When you log into Paragon, you can add team members, create workflows, configure steps, add and edit secrets, and more. All of these actions and their data fall under the Configuration category and are persisted in real-time to Postgres. Postgres acts as the source of truth, and when you are editing your configurations, they’re generally immediately persisted into Postgres.
When workflows or connect proxy requests are triggered, they use cached versions of the configurations (e.g. workflows and steps, credentials, etc). Request volumes can be in the tens or hundreds of millions which require reads and writes in the microsecond-millisecond range. Generally, executions rely on cached data in Redis built from configurations stored in Postgres. Logs/results are flushed to Postgres periodically in batches to reduce the load on servers.
A diagram of where data is stored can be found below.
Microservices communicate with each other in one of two methods:
Requests that fall in the Execution category (e.g. executing live workflows, Connect proxy requests, etc) and may happen in large volumes are queued in Redis as jobs.

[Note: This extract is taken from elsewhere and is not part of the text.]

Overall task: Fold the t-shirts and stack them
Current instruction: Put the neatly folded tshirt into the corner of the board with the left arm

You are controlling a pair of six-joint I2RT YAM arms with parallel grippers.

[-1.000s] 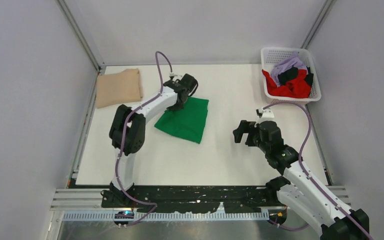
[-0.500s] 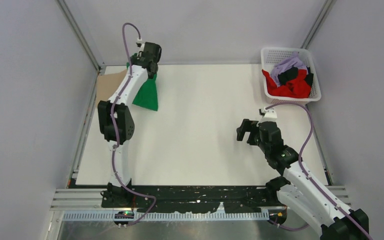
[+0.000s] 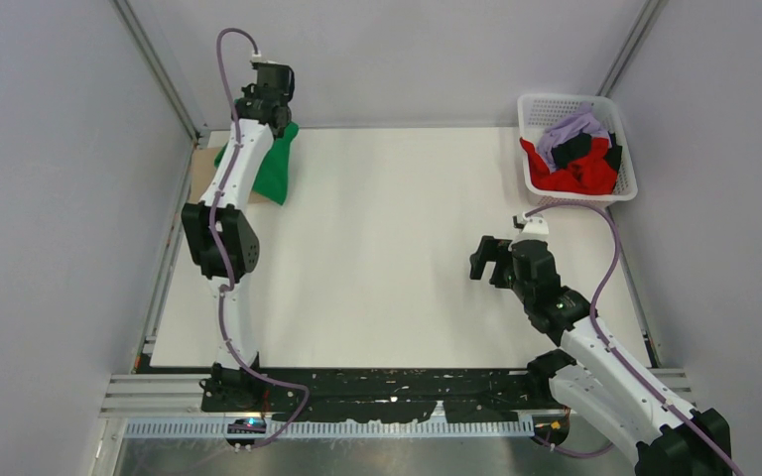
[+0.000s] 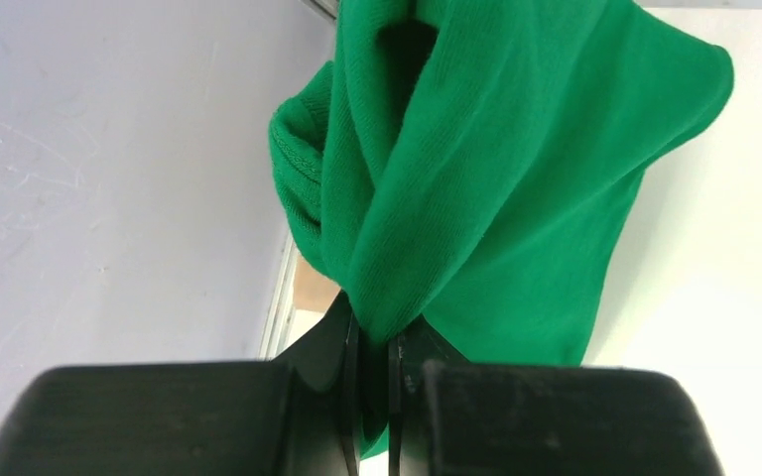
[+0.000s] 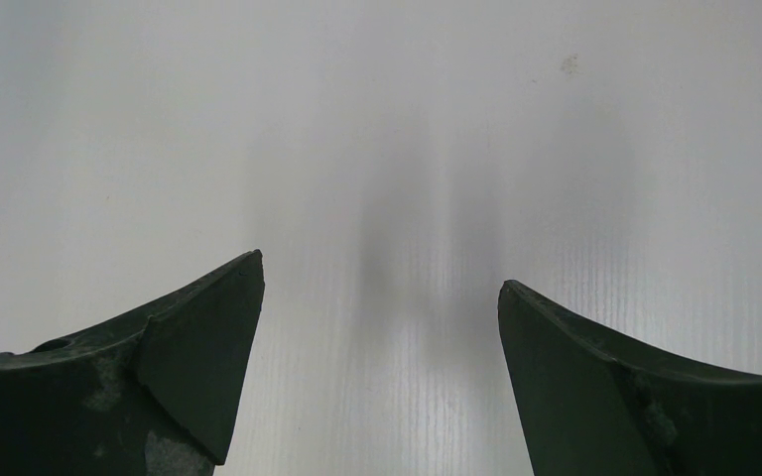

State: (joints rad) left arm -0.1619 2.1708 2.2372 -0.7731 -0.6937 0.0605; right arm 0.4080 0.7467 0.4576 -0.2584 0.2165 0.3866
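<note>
Two grippers differ: the left gripper (image 4: 367, 342), upper left in the top view, is clamped on a bunched green shirt (image 4: 516, 169) hanging down, hiding most of the tan shirt (image 3: 200, 164); the right gripper (image 5: 381, 327), lower right, gapes wide over the table (image 3: 407, 248), holding nothing.

Robot lab test cell: grey panel walls (image 3: 60, 198), aluminium frame posts (image 3: 160, 69), white tabletop (image 3: 407, 278), aluminium base rail (image 3: 139, 399) carrying arms.
</note>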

This allows the services to dynamically scale to meet the volume without losing data, retry failed jobs, and provide metrics on throughput, failure rates, and job metadata.

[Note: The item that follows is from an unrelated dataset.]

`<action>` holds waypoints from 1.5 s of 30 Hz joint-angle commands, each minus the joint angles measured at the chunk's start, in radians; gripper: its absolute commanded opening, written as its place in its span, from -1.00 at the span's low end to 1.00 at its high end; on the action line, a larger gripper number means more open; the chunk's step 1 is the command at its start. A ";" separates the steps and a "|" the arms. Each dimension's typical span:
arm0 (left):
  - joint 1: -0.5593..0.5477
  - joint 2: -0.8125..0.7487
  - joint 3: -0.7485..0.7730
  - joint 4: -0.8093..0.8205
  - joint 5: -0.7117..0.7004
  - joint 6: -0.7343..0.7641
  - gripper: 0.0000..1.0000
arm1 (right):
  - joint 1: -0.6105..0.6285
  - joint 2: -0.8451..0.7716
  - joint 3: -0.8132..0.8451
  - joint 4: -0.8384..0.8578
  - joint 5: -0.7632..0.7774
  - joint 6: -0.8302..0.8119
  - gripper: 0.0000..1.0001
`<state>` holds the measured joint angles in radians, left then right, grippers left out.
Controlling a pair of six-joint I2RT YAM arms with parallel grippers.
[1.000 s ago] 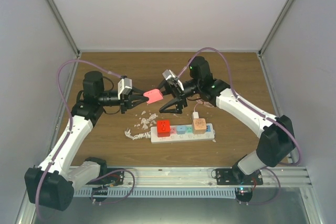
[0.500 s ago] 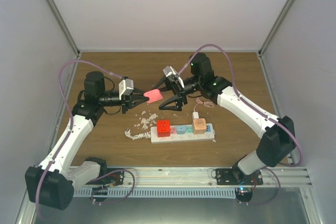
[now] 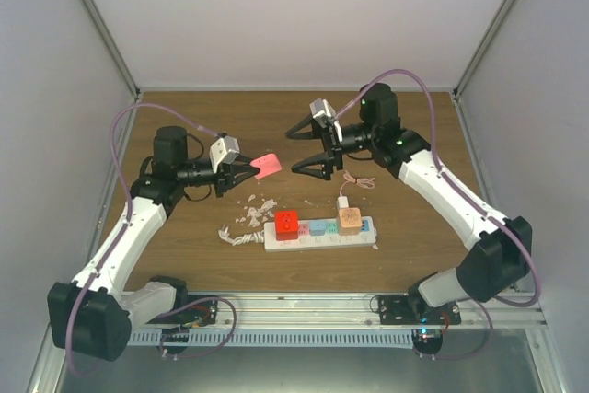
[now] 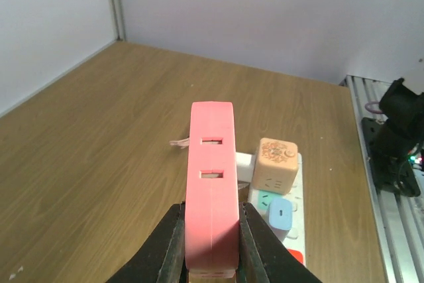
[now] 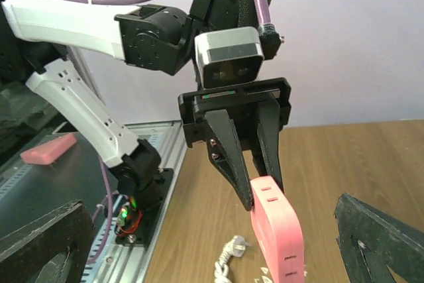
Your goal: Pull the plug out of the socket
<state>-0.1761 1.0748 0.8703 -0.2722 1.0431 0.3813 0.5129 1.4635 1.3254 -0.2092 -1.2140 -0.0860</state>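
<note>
Top external: left gripper (image 3: pixel 252 168) pinches a pink plug (image 3: pixel 268 166) and holds it in the air, above the table (image 3: pixel 184 126) and well apart from the socket. Left wrist view confirms it: both fingers pressed flat on the plug's sides, slots facing up.

Right gripper (image 3: pixel 291 152) spread wide, holding nothing. It hovers just right of the pink plug, facing it, not touching.

Socket (image 3: pixel 368 235) lies flat near the middle of the table, towards the near edge, long side running left-right, its twisted cord (image 3: pixel 236 236) off the left end. Seated in it: red plug (image 3: pixel 286 225), blue plug (image 3: pixel 320 225), tan plug (image 3: pixel 349 220).

Step, as I read it: the pink plug is clear of the socket and being carried; extraction is over for this one, three left.

Next move, my guess: set the pink plug on bare table, away from the strip. Then one gripper pins the socket while the other grips a seated plug by its sides and pulls straight up. The strip looks light and may lift with the plug.
</note>
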 commanded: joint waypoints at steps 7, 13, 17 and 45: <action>0.052 0.142 0.097 -0.009 -0.141 -0.047 -1.00 | -0.069 -0.117 -0.110 -0.056 0.112 -0.129 0.99; 0.131 0.269 0.152 0.022 -0.213 -0.071 -1.00 | -0.083 -0.184 -0.194 -0.101 0.202 -0.227 0.99; 0.172 0.348 0.186 0.085 -0.311 -0.180 -1.00 | -0.085 -0.215 -0.243 -0.103 0.250 -0.259 0.99; 0.566 0.992 0.599 0.087 -0.379 -0.279 -1.00 | -0.142 -0.266 -0.343 -0.154 0.303 -0.378 0.99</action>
<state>0.3729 2.0094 1.4025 -0.1913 0.6312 0.0750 0.3794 1.2098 0.9977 -0.3450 -0.9146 -0.4210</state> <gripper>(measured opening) 0.168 0.995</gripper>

Requests that fall in the Configuration category (e.g. editing workflows, adding team members, etc) that usually occur in low volumes are typically handled via HTTP calls over the private network. Custom tooling is used to add retry logic based on response codes, provided distributed tracing, validate payloads, and more.
Requests that fall in the Execution category (e.g. executing live workflows, Connect proxy requests, etc) have sophisticated logic around retries, some configurable and some automatic.
Auto-retries can be enabled in the sidebar next to your steps. This will retry steps with jitter and exponential backoff upon failure. This is useful for when rate limits may be hit or other faulty APIs.
When system errors are detected, like internal network errors or memory issues, the jobs will automatically retry.
In some cases, Paragon won’t attempt a request and automatically fail it if it knows the request won’t succeed. An example of this would include expired credentials - if Paragon isn’t able to refresh a credential, then other requests with the authenticated credential will fail.
Requests that fall in the Execution category (e.g. executing live workflows, Connect proxy requests, etc) are queued in Redis to prevent data loss in case of large volumes of requests. This allows Paragon to autoscale to handle large volumes.
When a customer has a large volume of requests, a dedicated queue is created to process their jobs, and workers are autoscaled immediately to process the new queue. This prevents one customer from flooding primary queues and preventing requests from other customers from being processed.
The workers use a distributed leader election mechanism to determine the distribution of workers to queues. As soon as new queues are registered, a worker is provisioned in milliseconds to process that queue. Workers report health checks with the queue they’re working on. If a worker stops reporting that it’s working on a queue and a queue still has jobs to process, another worker will pick up the work within seconds.
Additionally, workers self-monitor and shut themselves down if there are no jobs to process in their queue.
The combination of distributed leader election, queue → worker provisioning, health checks, and self-monitoring allow Paragon to handle work across thousands of queues.
For all credentials and secrets, we use a custom distributed encrypted vault where each value has a unique key generated for encrypting it. The encrypted values and their keys are stored in a separate database and accessed by independent microservices, are decrypted only at execution time, and are only referenced by UUID or other non-sensitive values when represented in workflows. Additionally, the databases are all encrypted at rest, all in-memory caches also encrypt their values using separate rotating expiring keys, and data is encrypted in transit.